> [Problem statement]
Would you retype the listing below word for word, without any of its pictures?

START Input data

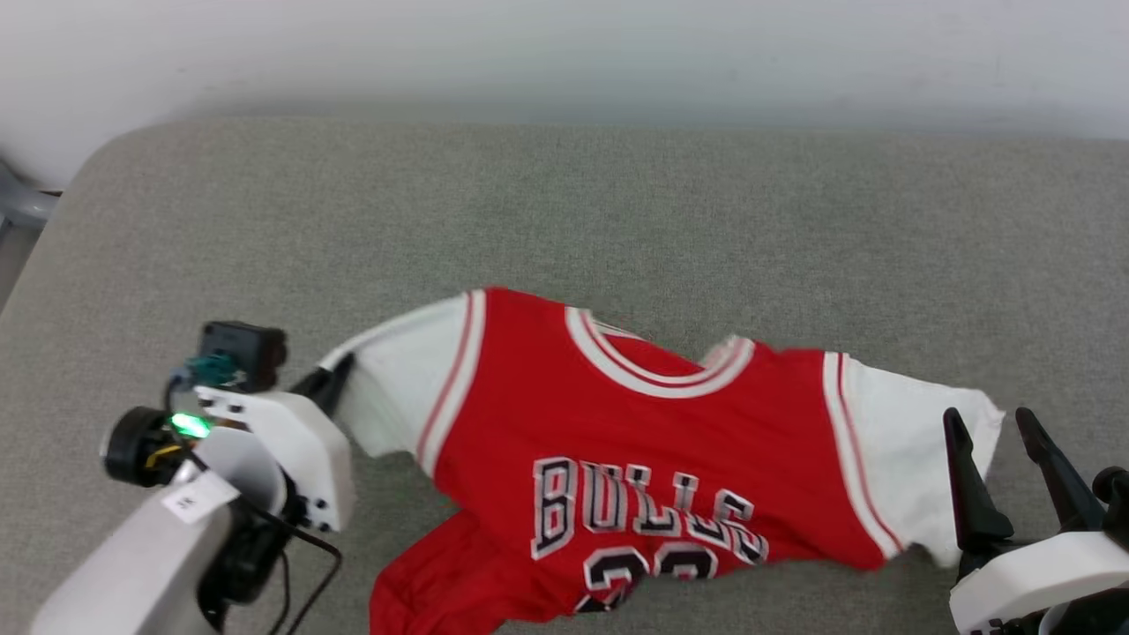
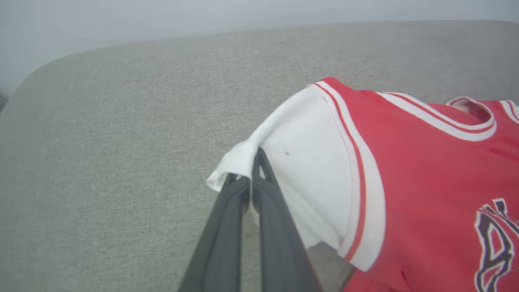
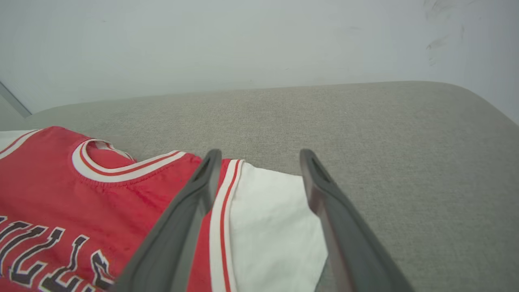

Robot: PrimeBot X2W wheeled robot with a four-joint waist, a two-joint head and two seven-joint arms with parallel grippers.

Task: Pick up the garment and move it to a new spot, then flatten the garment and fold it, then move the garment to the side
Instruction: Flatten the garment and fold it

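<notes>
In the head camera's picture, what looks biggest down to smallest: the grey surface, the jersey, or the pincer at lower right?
Largest: the grey surface.
Next: the jersey.
Smallest: the right gripper, even though it probably sits nearer the camera, which flatters its size.

This looks like a plain test room or lab rather than a home, though nothing settles it. The landmark is a broad grey cloth-covered pad (image 1: 617, 203) with rounded corners, flat like a padded bench top. Directly behind the pad rises a bare pale wall (image 1: 564, 53), with faint dark scuff marks (image 3: 436, 40) above the pad's far right corner. Beyond the pad's far left corner a grey curved tube (image 1: 18, 207) shows, too cut off to name. Over the pad's near left a pale forearm (image 1: 123, 564) carries a loose black cable (image 1: 335, 554), a paper label (image 1: 190, 503) and a lit green lamp (image 1: 190, 426). The garment (image 1: 653, 441) lies on the pad's near half.
</notes>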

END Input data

> [Exercise output]
Robot: PrimeBot X2W wheeled robot with a four-joint waist, a two-joint head and two seven-joint arms with parallel grippers.

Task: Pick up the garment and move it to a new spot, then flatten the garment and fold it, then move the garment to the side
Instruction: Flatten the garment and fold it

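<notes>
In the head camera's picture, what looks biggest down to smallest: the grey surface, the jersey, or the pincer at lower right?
Largest: the grey surface.
Next: the jersey.
Smallest: the right gripper, even though it probably sits nearer the camera, which flatters its size.

This looks like a plain test room or lab rather than a home, though nothing settles it. The landmark is a broad grey cloth-covered pad (image 1: 617, 203) with rounded corners, flat like a padded bench top. Directly behind the pad rises a bare pale wall (image 1: 564, 53), with faint dark scuff marks (image 3: 436, 40) above the pad's far right corner. Beyond the pad's far left corner a grey curved tube (image 1: 18, 207) shows, too cut off to name. Over the pad's near left a pale forearm (image 1: 123, 564) carries a loose black cable (image 1: 335, 554), a paper label (image 1: 190, 503) and a lit green lamp (image 1: 190, 426). The garment (image 1: 653, 441) lies on the pad's near half.
</notes>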

Nothing more is needed for this exercise.